Task to complete - What is needed is an exact repetition of the lines below, from the first one through the one holding "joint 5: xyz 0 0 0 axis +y", with no pictures and nothing else.

(Collection entries)
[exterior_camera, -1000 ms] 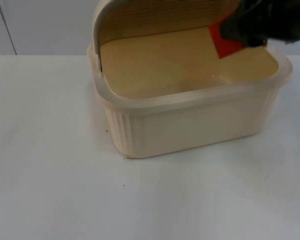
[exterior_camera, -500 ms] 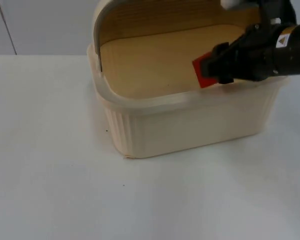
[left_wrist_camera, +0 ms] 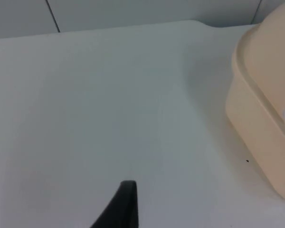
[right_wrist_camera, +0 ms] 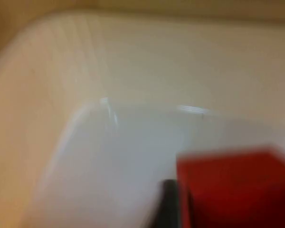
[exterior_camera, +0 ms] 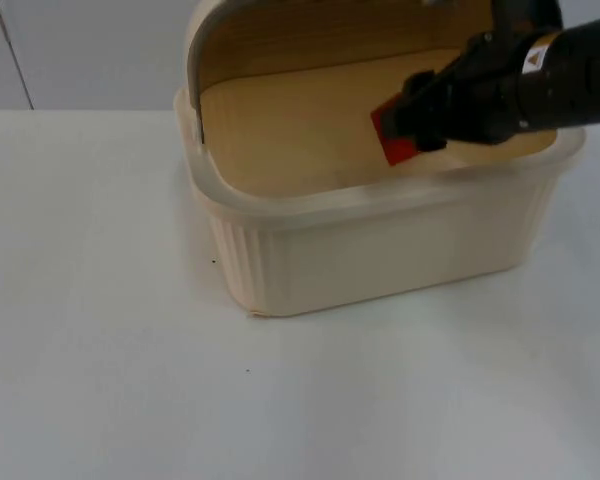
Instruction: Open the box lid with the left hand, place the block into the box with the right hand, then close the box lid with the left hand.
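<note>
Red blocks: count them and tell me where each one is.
1. The red block is held by the right gripper over the open box; none elsewhere on the table.

1. Right arm reaching in from the right side in the top view, forearm level and angled toward the middle.
2. Right hand at the arm's tip, fingers clamped on a red block; one dark fingertip beside the block in the right wrist view.
3. Left hand low over the tabletop, one black fingertip visible in the left wrist view; arm waiting.
</note>
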Controlling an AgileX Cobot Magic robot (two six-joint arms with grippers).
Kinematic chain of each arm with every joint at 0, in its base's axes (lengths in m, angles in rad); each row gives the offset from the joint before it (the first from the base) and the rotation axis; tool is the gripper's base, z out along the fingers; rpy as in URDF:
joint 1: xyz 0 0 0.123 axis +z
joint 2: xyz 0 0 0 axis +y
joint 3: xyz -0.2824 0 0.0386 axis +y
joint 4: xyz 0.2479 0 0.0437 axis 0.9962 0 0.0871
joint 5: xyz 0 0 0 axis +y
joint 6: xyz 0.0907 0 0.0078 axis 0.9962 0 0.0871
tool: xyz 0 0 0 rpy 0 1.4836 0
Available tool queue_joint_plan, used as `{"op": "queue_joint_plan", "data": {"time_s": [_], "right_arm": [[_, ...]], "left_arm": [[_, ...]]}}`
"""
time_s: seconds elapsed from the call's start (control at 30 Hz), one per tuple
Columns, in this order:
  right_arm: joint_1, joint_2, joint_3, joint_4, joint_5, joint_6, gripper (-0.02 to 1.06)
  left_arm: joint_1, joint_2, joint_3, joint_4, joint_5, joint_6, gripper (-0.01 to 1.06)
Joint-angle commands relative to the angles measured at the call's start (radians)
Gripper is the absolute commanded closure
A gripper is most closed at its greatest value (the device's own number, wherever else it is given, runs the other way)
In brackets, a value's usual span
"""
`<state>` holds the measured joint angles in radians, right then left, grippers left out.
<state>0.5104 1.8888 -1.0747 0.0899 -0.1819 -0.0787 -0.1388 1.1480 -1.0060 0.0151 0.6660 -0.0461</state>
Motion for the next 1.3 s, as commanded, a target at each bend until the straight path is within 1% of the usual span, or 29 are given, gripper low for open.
{"op": "queue_joint_plan", "data": {"time_s": [0.0,0.03,0.07,0.1,0.2,0.3,0.33,0.37,0.5,0.53,0.67,0.7,0.87,0.9,1.0,1.1,1.13,1.2,1.27], "right_arm": [[0.002,0.009,-0.010,0.002,0.009,-0.007,0.25],[0.002,0.009,-0.010,0.000,0.010,-0.007,0.11],[0.002,0.009,-0.010,0.000,0.012,-0.007,0.02],[0.002,0.004,-0.010,0.000,0.014,-0.007,-0.01],[0.002,-0.006,-0.010,0.000,0.019,-0.007,-0.01],[0.002,-0.044,-0.010,0.000,0.078,-0.007,-0.01],[0.002,-0.044,-0.010,0.000,0.078,-0.007,-0.01],[0.002,-0.062,-0.010,0.000,0.098,-0.007,-0.01],[0.002,-0.178,-0.010,0.002,0.210,0.004,0.00],[0.002,-0.178,-0.010,0.002,0.210,0.004,0.00],[0.002,-0.298,-0.010,0.020,0.353,0.012,0.00],[0.002,-0.298,-0.010,0.020,0.353,0.012,0.00],[0.002,-0.441,-0.010,0.016,0.523,0.012,0.00],[0.002,-0.441,-0.010,0.016,0.523,0.012,0.00],[-0.005,-0.522,-0.010,-0.017,0.587,0.012,0.00],[-0.066,-0.597,-0.010,0.029,0.630,0.011,0.00],[-0.066,-0.597,-0.010,0.029,0.630,0.011,0.00],[-0.140,-0.644,-0.010,0.029,0.648,0.011,0.00],[-0.226,-0.686,-0.010,0.027,0.673,-0.011,0.00]], "left_arm": [[-0.006,-0.001,-0.004,0.004,0.001,-0.008,0.00],[-0.006,-0.001,-0.004,0.004,0.001,-0.008,0.00],[-0.006,-0.001,-0.004,0.004,0.001,-0.008,0.00],[-0.006,-0.001,-0.004,0.004,0.001,-0.008,0.00],[-0.006,-0.001,-0.004,0.004,0.001,-0.008,0.00],[-0.006,-0.001,-0.004,0.004,0.001,-0.008,0.00],[-0.006,-0.001,-0.004,0.004,0.001,-0.008,0.00],[-0.006,-0.001,-0.004,0.004,0.001,-0.008,0.00],[-0.006,-0.001,-0.004,0.014,0.001,-0.008,0.00],[-0.006,-0.001,-0.004,0.014,0.001,-0.008,0.00],[-0.006,-0.001,-0.004,0.016,0.001,-0.008,0.00],[-0.006,-0.001,-0.004,0.016,0.001,-0.008,0.00],[-0.006,-0.001,-0.004,0.019,0.001,-0.008,0.00],[-0.006,-0.001,-0.004,0.019,0.001,-0.008,0.00],[-0.006,-0.001,-0.004,0.019,0.001,-0.008,0.00],[-0.006,-0.001,-0.004,0.019,-0.002,-0.008,0.00],[-0.006,-0.001,-0.004,0.019,-0.002,-0.008,0.00],[-0.006,-0.001,-0.004,0.016,-0.012,-0.008,0.00],[-0.006,-0.001,-0.004,0.011,-0.021,-0.008,0.00]]}}
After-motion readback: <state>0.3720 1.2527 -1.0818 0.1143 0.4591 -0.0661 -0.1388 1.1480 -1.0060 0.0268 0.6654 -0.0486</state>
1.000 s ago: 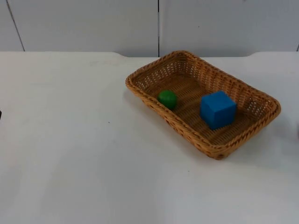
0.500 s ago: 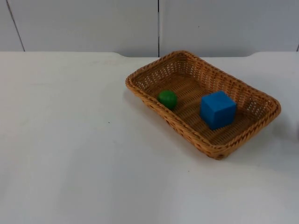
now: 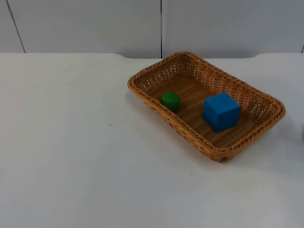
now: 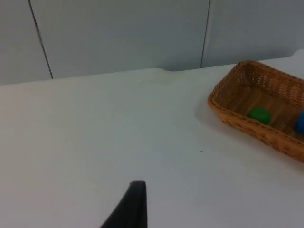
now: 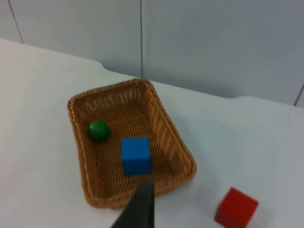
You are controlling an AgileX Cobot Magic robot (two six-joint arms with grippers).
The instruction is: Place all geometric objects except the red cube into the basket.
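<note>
The wicker basket [image 3: 207, 105] sat on the white table [image 3: 71, 156], right of centre in the top view and turned at an angle, its far corner near the grey partition wall [image 3: 95, 23] and its right-hand corner close to the table's right side. Inside it the green ball [image 3: 170, 101] lay against the near-left wall, and the blue cube [image 3: 221, 111] stood on the basket floor beside it, the two apart with bare weave between them. The red cube [image 5: 236, 207] rested on the table outside the basket, well clear of the rim and off its near-right corner as the right wrist view showed it. The whole left half of the table lay open in the top view, wide bare white from the basket's left rim out to the table's edge, and the front strip was open too. The left gripper [image 4: 133, 209] hung over that bare stretch, well away from the basket, with one dark fingertip in sight, so I could not tell whether its fingers were apart or together. The right gripper [image 5: 140, 209] hovered high above the basket's near end, looking down on both pieces inside; again a single fingertip was all there was, and its state could not be told.
</note>
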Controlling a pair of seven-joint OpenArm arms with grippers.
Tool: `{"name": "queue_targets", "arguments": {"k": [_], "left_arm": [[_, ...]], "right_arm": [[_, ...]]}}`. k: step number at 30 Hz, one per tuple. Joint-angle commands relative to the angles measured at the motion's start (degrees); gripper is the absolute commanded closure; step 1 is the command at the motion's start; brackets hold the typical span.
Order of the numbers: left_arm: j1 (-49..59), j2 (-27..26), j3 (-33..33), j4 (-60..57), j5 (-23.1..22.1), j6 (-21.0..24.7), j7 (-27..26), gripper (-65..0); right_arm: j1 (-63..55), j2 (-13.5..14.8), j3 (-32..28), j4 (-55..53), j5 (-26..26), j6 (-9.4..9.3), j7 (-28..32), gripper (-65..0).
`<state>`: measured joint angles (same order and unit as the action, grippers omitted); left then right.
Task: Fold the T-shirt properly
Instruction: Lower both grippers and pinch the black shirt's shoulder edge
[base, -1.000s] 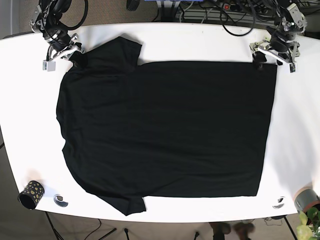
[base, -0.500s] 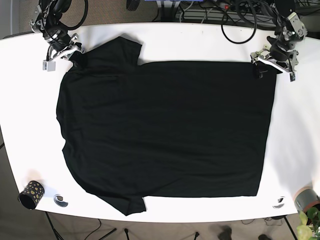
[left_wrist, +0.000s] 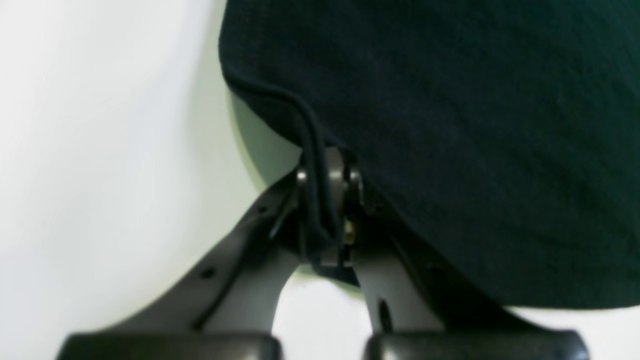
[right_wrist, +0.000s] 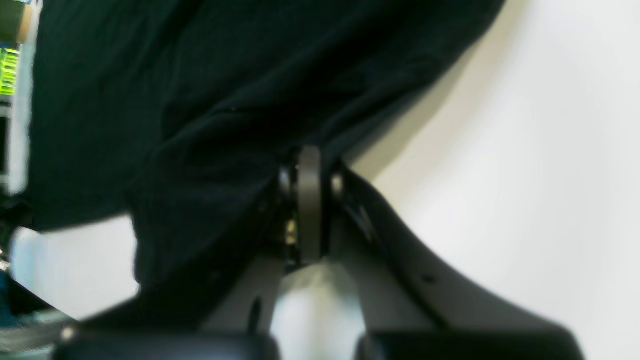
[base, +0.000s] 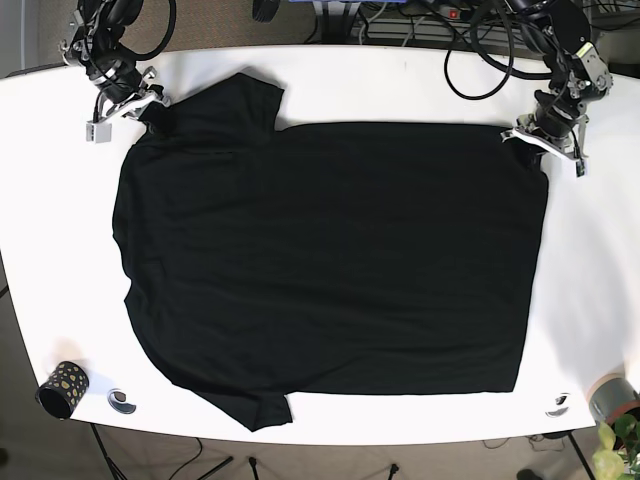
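Black shirt (base: 330, 265) lies flat, spread over most of the white table (base: 590, 260), hem to the right, collar end to the left, one sleeve (base: 245, 100) sticking out toward the far edge and the other (base: 250, 405) toward the near edge. Left gripper (base: 528, 135) sits at the far right corner of the shirt; the wrist view shows its jaws closed tight on the hem edge (left_wrist: 312, 165), a fold of fabric pinched between the fingers (left_wrist: 345, 185) and the corner raised slightly off the table with a shadow under it. Right gripper (base: 150, 105) is at the far left corner by the shoulder; its wrist view shows jaws clamped together with bunched black cloth (right_wrist: 210, 165) draped over and around the fingers (right_wrist: 310, 200), so it holds the shirt too. Both arms reach in from the far side, well apart, one at each far corner. Near left table edge: a small dark patterned cup (base: 62, 388) with a small round object (base: 121, 401) just beside it. Near right corner: a grey tape roll (base: 611, 397), another small round object (base: 558, 405) near it, and green plant leaves (base: 615, 450) at the frame edge. Cables (base: 440, 25) are piled beyond the far edge.
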<state>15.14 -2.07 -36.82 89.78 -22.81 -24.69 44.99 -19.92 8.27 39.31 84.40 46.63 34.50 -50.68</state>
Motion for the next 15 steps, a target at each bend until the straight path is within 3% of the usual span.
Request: {"name": "queue_targets", "arguments": {"k": [1,15], "left_arm": [[1.3,0.2,0.0,2.6,1.6,0.2,3.2,0.0],[10.1,0.3,0.2,18.6,1.5,0.1,3.1,0.0]], "right_arm": [[-0.8,0.7,0.3,4.3,-1.0,-0.61,-1.3,0.0],[-6.8,-1.4,6.5,11.1,-0.8,-0.52,-1.6,0.0]]}}
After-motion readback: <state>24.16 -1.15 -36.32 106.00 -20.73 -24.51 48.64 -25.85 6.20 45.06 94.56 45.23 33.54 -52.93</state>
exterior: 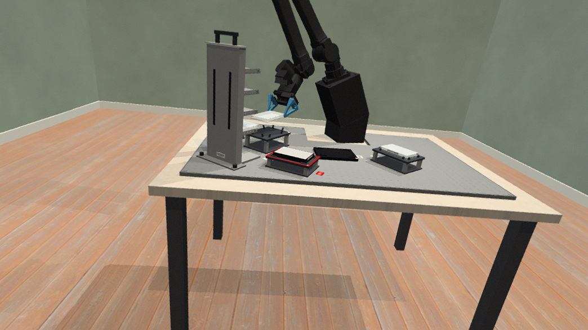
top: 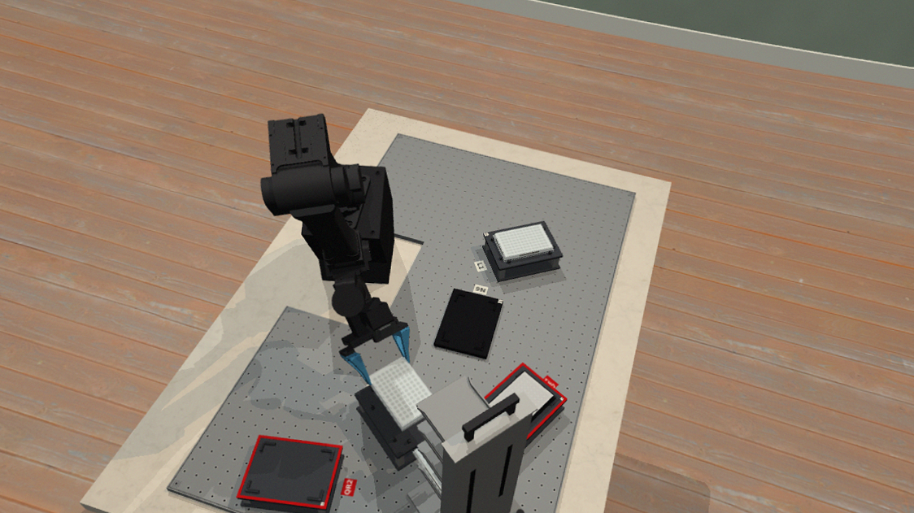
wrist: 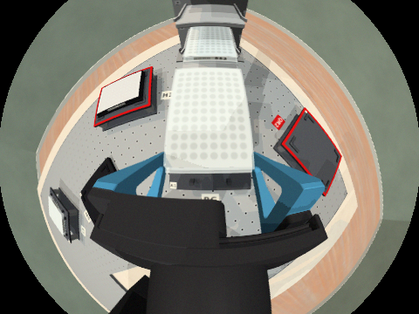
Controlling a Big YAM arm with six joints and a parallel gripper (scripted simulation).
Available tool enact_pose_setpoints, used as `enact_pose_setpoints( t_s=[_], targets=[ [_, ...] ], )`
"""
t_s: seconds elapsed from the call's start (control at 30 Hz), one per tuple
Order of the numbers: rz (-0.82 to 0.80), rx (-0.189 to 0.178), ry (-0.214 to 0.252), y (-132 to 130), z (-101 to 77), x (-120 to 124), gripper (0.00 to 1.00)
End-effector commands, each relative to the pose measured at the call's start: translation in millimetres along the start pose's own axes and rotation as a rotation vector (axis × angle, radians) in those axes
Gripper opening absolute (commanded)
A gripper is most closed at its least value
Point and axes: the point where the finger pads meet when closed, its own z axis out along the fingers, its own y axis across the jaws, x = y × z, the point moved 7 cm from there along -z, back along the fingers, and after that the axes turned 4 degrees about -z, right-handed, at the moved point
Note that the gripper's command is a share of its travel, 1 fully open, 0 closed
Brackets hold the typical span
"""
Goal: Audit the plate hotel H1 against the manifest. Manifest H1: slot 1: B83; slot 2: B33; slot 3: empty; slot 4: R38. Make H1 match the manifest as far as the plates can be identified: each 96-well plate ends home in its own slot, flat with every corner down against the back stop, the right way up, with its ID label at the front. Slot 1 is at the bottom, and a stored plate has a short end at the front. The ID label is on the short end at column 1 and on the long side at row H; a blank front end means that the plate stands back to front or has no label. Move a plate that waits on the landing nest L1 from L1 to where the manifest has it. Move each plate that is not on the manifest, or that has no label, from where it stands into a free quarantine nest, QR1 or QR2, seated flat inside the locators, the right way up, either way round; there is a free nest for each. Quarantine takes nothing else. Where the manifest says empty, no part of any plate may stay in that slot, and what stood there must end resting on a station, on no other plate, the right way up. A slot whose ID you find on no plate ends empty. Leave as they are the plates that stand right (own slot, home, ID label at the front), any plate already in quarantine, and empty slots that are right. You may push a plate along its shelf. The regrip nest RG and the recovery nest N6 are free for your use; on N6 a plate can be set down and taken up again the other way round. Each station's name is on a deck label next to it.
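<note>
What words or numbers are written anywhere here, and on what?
"N6": white tag beside the flat black pad.
"QR2": red tag beside the empty red-rimmed tray.
Other small tags: too blurred to read.
</note>
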Motion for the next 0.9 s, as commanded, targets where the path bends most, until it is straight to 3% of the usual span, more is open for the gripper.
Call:
enact_pose_setpoints(
  t_s=[0.0,0.87],
  targets=[
    [-0.015,0.018,-0.022,-4.6,0.4,-2.3,0.86],
    [-0.016,0.018,-0.024,-4.2,8.8,6.4,0.86]
  ],
)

Your solution -
[exterior_camera, -1000 ms] 
[exterior_camera, -500 ms] 
[left_wrist_camera, +0 ms] 
[right_wrist_camera, +0 ms] 
[exterior_camera, +0 ms] 
Instruction: Open the box lid with the left hand, place the block into the box with the right hand, then close the box lid with the left hand.
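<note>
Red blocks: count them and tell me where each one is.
1. The red block is held by the right gripper over the open box; none elsewhere on the table.

1. Right arm reaching in from the right side in the top view, forearm level and angled toward the middle.
2. Right hand at the arm's tip, fingers clamped on a red block; one dark fingertip beside the block in the right wrist view.
3. Left hand low over the tabletop, one black fingertip visible in the left wrist view; arm waiting.
</note>
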Controlling an AgileX Cobot Magic robot (two six-joint arms with grippers).
Kinematic chain of each arm with every joint at 0, in its base's axes (lengths in m, angles in rad); each row gives the offset from the joint before it (the first from the base) and the rotation axis; tool is the gripper's base, z out along the fingers; rpy as in URDF:
joint 1: xyz 0 0 0.123 axis +z
joint 2: xyz 0 0 0 axis +y
joint 3: xyz -0.2824 0 0.0386 axis +y
joint 4: xyz 0.2479 0 0.0437 axis 0.9962 0 0.0871
joint 5: xyz 0 0 0 axis +y

Nothing further is required for this answer.